* [Problem to solve]:
Should a line below contain the word "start", report it.

* [Excerpted records]:
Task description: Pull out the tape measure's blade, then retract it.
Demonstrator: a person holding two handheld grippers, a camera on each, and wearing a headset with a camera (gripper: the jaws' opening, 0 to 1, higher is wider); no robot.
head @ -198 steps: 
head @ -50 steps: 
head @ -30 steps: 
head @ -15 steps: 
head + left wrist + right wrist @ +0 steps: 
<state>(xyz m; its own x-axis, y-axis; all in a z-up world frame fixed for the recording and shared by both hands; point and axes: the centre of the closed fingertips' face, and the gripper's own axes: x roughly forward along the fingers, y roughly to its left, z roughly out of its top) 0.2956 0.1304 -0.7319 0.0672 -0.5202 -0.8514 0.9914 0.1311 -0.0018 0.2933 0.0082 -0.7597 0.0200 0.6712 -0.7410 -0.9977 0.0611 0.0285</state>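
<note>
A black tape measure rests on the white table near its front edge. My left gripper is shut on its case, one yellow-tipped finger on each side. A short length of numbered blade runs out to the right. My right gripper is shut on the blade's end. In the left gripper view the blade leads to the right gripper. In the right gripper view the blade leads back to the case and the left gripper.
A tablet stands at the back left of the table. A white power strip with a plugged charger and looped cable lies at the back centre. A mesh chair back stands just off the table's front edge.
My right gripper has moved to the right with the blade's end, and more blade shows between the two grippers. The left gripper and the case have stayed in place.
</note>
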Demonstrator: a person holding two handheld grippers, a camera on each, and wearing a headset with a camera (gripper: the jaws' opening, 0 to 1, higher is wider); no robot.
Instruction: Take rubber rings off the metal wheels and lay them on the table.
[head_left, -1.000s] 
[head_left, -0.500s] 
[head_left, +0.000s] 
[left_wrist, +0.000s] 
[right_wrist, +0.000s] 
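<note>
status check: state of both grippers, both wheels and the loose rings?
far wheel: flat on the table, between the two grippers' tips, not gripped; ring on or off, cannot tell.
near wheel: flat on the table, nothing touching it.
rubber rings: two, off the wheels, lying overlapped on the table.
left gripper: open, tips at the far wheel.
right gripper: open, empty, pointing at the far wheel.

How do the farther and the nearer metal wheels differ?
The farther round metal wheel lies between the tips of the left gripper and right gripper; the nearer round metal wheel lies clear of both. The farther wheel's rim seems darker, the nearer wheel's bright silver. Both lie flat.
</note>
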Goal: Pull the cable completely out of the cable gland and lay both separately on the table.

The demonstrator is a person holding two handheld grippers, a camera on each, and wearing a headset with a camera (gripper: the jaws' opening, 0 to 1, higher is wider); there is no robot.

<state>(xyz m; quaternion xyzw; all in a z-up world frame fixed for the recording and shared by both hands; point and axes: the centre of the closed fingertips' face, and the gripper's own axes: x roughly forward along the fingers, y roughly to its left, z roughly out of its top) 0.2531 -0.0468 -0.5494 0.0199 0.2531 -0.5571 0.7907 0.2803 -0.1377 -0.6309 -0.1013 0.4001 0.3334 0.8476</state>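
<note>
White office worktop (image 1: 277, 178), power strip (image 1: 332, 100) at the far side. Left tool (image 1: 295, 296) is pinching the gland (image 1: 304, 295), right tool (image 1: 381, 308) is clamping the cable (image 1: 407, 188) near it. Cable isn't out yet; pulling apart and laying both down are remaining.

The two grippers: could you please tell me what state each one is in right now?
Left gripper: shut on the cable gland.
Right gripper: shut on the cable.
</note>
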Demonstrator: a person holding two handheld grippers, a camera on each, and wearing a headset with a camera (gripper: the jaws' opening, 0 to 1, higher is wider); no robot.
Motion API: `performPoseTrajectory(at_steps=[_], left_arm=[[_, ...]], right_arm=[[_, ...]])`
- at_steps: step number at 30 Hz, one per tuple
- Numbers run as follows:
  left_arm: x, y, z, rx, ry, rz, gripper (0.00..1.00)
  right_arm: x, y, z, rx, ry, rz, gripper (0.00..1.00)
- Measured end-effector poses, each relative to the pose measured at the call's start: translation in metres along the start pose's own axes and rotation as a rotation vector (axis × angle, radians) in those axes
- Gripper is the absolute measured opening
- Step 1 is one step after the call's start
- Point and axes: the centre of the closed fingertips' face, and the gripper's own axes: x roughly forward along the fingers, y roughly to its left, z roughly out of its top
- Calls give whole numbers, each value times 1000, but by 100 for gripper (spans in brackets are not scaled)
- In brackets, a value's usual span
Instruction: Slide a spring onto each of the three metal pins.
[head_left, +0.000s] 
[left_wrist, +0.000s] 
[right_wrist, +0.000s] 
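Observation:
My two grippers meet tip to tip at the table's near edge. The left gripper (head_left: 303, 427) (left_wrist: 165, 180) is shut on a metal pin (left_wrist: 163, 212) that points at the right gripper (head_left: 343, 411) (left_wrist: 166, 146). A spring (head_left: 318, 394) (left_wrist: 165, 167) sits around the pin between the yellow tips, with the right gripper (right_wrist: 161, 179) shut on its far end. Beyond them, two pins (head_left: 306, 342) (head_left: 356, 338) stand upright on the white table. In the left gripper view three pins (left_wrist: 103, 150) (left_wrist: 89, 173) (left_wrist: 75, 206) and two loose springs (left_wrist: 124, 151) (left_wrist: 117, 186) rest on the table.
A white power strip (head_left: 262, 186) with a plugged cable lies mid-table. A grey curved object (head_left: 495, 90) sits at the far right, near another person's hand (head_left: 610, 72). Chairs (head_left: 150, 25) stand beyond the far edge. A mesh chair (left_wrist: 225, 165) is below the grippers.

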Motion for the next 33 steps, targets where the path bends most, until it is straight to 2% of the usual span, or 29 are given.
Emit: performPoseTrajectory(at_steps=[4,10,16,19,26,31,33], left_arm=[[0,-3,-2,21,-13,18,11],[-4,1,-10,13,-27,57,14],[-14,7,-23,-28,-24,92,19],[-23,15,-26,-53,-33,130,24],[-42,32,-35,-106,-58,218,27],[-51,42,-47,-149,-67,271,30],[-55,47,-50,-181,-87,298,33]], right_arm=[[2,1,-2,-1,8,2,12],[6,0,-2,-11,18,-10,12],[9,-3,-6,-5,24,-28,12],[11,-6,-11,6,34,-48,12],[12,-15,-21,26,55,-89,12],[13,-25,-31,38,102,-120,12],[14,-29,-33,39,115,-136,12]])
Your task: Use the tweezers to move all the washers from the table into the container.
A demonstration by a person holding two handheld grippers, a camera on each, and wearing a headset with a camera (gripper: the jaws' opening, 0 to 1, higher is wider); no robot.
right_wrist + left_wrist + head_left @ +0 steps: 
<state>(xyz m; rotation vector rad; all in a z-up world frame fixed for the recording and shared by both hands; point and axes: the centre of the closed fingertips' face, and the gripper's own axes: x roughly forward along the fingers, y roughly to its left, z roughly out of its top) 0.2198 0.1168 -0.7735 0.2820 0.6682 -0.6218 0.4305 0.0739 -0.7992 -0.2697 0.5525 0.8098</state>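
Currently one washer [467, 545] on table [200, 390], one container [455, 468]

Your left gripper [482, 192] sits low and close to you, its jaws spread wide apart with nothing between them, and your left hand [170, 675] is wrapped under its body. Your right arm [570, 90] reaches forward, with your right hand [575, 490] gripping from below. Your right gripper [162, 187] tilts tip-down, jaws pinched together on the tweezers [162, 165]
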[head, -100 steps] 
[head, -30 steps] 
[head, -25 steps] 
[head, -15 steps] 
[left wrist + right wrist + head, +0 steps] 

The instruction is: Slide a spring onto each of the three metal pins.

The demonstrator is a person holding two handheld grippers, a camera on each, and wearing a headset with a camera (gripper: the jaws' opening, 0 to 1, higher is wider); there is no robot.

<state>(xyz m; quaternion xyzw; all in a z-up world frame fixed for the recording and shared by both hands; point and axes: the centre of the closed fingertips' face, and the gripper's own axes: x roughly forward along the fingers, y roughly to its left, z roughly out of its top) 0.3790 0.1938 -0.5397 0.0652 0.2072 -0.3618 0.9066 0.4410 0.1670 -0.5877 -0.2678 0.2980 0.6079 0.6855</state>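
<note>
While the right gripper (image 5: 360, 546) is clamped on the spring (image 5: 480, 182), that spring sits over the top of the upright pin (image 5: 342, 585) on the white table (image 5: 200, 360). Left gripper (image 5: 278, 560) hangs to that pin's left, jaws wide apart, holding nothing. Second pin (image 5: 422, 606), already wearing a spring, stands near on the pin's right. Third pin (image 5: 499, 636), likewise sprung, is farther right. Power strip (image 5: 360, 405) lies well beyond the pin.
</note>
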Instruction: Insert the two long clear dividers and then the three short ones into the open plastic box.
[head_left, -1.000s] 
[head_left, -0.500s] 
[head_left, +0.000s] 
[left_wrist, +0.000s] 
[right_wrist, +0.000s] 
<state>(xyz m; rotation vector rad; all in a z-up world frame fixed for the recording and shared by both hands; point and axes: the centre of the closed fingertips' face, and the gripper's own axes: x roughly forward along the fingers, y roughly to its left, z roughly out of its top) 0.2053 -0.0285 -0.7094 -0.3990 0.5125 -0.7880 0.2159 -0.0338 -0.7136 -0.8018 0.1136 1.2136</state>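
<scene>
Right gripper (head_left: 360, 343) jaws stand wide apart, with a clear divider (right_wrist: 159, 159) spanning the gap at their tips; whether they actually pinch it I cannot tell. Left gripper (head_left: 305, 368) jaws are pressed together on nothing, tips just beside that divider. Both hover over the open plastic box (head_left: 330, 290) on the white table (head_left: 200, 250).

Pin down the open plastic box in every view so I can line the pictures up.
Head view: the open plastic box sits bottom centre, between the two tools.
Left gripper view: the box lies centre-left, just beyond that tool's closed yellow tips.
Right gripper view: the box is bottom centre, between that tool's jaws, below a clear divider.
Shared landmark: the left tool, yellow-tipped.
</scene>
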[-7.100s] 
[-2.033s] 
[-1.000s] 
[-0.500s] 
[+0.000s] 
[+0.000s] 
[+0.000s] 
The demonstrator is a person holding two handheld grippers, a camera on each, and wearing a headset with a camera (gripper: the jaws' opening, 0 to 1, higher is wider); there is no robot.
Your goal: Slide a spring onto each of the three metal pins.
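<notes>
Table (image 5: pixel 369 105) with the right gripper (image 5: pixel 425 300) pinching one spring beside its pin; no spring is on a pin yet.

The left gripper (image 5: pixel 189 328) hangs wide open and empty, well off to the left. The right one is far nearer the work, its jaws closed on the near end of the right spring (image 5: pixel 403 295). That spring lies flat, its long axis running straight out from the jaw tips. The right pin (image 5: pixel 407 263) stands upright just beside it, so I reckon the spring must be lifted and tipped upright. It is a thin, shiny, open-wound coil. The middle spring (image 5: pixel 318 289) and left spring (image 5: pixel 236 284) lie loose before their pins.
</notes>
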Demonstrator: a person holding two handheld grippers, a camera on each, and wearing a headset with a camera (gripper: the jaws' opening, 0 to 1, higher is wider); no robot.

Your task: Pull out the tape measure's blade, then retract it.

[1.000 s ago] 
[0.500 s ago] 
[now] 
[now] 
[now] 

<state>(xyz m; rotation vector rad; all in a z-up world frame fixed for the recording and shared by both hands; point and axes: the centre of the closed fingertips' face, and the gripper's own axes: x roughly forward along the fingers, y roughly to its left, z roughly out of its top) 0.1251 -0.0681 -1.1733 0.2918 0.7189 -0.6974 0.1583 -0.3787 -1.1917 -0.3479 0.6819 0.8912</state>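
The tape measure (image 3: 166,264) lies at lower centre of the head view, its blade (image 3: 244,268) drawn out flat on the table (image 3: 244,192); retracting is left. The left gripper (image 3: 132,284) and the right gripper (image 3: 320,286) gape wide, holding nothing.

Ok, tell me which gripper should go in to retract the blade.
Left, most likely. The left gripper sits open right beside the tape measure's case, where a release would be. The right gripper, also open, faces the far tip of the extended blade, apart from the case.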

* [Your solution]:
- Measured end-effector poses, each relative to the pose measured at the call's start: translation in metres along the start pose's own axes and rotation as a rotation vector (axis × angle, radians) in those axes
- Step 1 is one step after the call's start

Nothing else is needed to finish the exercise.